Copy each line of the listing below exactly and drop the images.

Dataset content: Begin

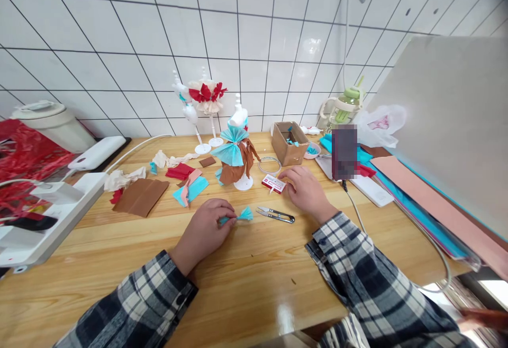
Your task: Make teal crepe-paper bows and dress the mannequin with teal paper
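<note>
My left hand (209, 228) is closed on a blue crepe-paper bow (246, 214), pinched at its middle just above the table. One fanned end sticks out to the right; the other is partly behind my fingers. My right hand (307, 192) lies with its fingers apart and curved at the right end of a small red-and-white box (273, 183). Between my hands lie thread snips (275, 214), blades pointing left. Behind them a white mini dress form (238, 117) stands upright, wearing blue pleated paper (231, 148) and brown paper (234, 172).
Two more dress forms, one with red bows (208, 92), stand by the tiled wall. Paper scraps (141, 197) lie at left, near a power strip (59, 221). A cardboard box (289, 146), metal ring (269, 165), blurred-out dark device (344, 152), green-lidded bottle (349, 101) and paper sheets (428, 199) are at right.
</note>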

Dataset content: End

### Reply to the task
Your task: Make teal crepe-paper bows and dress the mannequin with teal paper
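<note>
My left hand (209, 228) is closed on a blue crepe-paper bow (246, 214), pinched at its middle just above the table. One fanned end sticks out to the right; the other is partly behind my fingers. My right hand (307, 192) lies with its fingers apart and curved at the right end of a small red-and-white box (273, 183). Between my hands lie thread snips (275, 214), blades pointing left. Behind them a white mini dress form (238, 117) stands upright, wearing blue pleated paper (231, 148) and brown paper (234, 172).
Two more dress forms, one with red bows (208, 92), stand by the tiled wall. Paper scraps (141, 197) lie at left, near a power strip (59, 221). A cardboard box (289, 146), metal ring (269, 165), blurred-out dark device (344, 152), green-lidded bottle (349, 101) and paper sheets (428, 199) are at right.
</note>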

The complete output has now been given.